Czy strażnicy powinni ponieść konsekwencje za samowolne uproszczenie sobie procedur?

W Prokuraturze Gdańsk-Śródmieście toczy się postępowanie dotyczące łamania procedury w przypadku odmowy przyjęcia mandatu. Zgodnie z nią strażnik wypisujący mandat ma obowiązek stawić się osobiście w referacie wykroczeń Straży Miejskiej przy ul. Elbląskiej zobacz na mapie Gdańska w Gdańsku i złożyć stosowny raport. Problem w tym, że odmowa przyjęcia mandatu zdarza się bardzo często, przez co municypalni musieliby czasem przeznaczać na składanie oświadczeń dużo więcej czasu niż na inne obowiązki. Dlatego czasochłonną procedurę zastąpiono prostszą i wydajniejszą. Tyle tylko, że niezgodną z prawem.

- Gdyby ściśle trzymać się litery prawa, to strażnicy musieliby zgłaszać się do referatu wykroczeń na tzw. przesłuchanie do protokołu, co spowodowałoby, że nie byłoby ich w terenie. Spadłyby wyniki, a więc i liczba mandatów - mówi nasz informator, znający dobrze realia funkcjonowania Straży Miejskiej w Gdańsku. - Zamiast czasochłonnej procedury sporządzało się więc notatkę po interwencji, a osoba z referatu przygotowywała odpowiedni dokument, na którym trzeba było się tylko podpisać - opowiada.

Jak twierdzi nasz informator, cały proceder odbywał się z inicjatywy dowództwa jednostki.

- Zgłaszaliśmy sprawę, ba - nawet niektórzy kierownicy monitowali, żeby coś z tym zrobić, bo to się w końcu wyda, bo przecież działamy niezgodnie z prawem. Za każdym razem można było tylko usłyszeć, że jak się nam coś nie podoba, to można zmienić pracę - twierdzi strażnik.

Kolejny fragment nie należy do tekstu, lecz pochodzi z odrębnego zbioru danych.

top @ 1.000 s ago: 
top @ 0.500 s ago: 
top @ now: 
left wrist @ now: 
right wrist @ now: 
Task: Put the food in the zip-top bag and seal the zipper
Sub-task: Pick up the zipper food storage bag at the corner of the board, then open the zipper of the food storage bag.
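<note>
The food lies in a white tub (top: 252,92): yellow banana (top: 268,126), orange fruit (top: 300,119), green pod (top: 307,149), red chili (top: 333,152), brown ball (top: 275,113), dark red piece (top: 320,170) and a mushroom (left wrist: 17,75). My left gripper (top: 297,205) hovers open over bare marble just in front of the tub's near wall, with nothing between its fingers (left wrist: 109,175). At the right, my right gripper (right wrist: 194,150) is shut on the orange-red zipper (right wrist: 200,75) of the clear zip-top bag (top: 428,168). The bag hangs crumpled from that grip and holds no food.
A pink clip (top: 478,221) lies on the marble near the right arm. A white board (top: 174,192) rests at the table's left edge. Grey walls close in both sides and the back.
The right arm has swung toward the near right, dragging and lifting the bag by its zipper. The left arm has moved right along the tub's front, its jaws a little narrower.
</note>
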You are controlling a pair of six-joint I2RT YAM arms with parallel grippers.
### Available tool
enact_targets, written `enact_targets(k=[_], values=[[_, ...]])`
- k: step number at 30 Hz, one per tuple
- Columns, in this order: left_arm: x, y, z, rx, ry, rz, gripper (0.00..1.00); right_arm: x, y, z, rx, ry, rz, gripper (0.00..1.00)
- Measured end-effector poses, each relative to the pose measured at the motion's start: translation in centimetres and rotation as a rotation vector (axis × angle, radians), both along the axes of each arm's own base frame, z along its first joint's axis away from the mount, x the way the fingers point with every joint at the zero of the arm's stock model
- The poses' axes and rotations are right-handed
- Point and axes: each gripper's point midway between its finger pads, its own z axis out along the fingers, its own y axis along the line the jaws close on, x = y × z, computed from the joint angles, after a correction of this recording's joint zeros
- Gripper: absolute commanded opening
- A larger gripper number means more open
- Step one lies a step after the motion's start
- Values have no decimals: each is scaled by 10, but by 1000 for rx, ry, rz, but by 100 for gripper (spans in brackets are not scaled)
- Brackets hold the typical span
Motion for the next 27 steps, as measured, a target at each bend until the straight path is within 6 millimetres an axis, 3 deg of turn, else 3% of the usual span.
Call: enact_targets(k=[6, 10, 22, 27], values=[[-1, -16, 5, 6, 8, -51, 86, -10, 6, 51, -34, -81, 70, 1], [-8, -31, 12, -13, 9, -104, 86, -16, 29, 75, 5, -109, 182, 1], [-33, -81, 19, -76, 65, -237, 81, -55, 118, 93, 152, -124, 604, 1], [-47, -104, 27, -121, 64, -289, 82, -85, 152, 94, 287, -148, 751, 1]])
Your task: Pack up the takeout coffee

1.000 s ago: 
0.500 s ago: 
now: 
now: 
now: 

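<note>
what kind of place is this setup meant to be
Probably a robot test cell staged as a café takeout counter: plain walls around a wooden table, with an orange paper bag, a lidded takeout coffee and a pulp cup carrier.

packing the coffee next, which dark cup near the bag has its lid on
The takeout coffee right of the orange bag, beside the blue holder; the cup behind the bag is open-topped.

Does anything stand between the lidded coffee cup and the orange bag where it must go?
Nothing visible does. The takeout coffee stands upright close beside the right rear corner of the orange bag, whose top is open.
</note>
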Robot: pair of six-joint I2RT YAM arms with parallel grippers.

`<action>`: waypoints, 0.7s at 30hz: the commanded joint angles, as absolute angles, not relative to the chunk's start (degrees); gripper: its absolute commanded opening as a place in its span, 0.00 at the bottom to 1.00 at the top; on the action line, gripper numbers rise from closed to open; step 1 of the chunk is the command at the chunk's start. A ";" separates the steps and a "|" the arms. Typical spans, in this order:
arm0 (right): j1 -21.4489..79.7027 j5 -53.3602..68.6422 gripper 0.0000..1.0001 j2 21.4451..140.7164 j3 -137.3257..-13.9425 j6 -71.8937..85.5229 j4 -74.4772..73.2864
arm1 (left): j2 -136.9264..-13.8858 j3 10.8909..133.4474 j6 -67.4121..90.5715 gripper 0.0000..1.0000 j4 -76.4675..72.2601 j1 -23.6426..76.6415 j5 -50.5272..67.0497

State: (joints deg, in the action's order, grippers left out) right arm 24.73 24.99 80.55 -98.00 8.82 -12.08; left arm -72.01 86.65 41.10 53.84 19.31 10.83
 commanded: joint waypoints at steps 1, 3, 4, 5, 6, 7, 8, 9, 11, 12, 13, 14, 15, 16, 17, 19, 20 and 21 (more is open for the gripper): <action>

Łamanie przepisów wyszło na jaw przez przypadek. Osoba, która sporządzała raport za jednego ze strażników, pomyliła się w datach. Wpisała datę złożenia raportu i przesłuchania strażnika, która akurat pokrywała się z jego dniem wolnym. Mimo tego na dokumencie widniał jego podpis.

- Z tego co wiem, takich sytuacji było przynajmniej kilka. Sprawę zgłosił jeden ze strażników, a w efekcie prawie wszyscy zostaliśmy już przesłuchani. Moja koleżanka usłyszała nawet zarzuty - dodaje funkcjonariusz.

Sprawę bada Prokuratura Rejonowa Gdańsk-Śródmieście. I jest coraz bliżej przygotowania aktu oskarżenia.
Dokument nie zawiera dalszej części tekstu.